• Your task: Copy out each line of the data holding "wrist".

• Data segment:
=-=-=-=-=

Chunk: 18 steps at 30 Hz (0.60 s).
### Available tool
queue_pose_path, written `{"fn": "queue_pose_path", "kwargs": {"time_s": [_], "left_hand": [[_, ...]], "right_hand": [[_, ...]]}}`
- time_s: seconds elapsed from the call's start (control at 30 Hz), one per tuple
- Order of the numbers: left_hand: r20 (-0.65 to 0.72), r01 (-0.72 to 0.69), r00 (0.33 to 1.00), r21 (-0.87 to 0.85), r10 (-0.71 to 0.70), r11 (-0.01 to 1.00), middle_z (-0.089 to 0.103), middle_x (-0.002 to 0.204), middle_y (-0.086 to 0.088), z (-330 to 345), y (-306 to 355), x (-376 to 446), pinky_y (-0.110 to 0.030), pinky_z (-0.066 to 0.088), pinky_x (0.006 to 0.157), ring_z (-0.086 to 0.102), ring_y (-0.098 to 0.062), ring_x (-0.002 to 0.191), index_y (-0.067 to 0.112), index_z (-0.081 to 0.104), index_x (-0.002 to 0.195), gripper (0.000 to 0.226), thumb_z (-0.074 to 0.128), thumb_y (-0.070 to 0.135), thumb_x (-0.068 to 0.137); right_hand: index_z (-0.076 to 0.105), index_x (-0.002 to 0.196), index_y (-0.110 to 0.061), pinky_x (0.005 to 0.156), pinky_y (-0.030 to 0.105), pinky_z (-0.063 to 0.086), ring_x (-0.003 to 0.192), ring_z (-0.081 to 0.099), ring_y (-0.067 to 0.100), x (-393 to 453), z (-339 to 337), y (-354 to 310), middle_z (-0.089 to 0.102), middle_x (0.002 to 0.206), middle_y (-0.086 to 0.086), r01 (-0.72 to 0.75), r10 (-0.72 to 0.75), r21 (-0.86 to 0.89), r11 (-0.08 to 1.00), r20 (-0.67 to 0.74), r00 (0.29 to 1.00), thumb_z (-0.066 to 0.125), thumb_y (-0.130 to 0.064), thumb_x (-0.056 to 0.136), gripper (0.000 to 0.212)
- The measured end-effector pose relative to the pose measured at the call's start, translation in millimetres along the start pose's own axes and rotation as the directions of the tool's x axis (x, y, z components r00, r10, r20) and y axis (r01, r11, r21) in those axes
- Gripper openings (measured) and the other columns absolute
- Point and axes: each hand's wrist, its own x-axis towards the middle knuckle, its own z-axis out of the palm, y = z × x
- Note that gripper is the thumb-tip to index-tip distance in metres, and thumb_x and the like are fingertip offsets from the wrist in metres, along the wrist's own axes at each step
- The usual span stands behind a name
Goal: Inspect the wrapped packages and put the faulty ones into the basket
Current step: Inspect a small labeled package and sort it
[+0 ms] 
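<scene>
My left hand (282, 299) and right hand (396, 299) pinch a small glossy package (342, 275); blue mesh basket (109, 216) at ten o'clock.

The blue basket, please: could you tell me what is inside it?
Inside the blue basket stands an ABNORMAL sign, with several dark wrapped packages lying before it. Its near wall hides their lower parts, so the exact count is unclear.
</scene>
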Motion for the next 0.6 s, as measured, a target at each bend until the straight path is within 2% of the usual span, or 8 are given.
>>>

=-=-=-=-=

• Output below:
- Point and axes: each hand's wrist, its own x-axis towards the middle knuckle, its own z-axis out of the palm, y = z × x
- Note that gripper is the thumb-tip to index-tip distance in metres, and thumb_x and the like are fingertip offsets from the wrist in metres, along the wrist's own axes at each step

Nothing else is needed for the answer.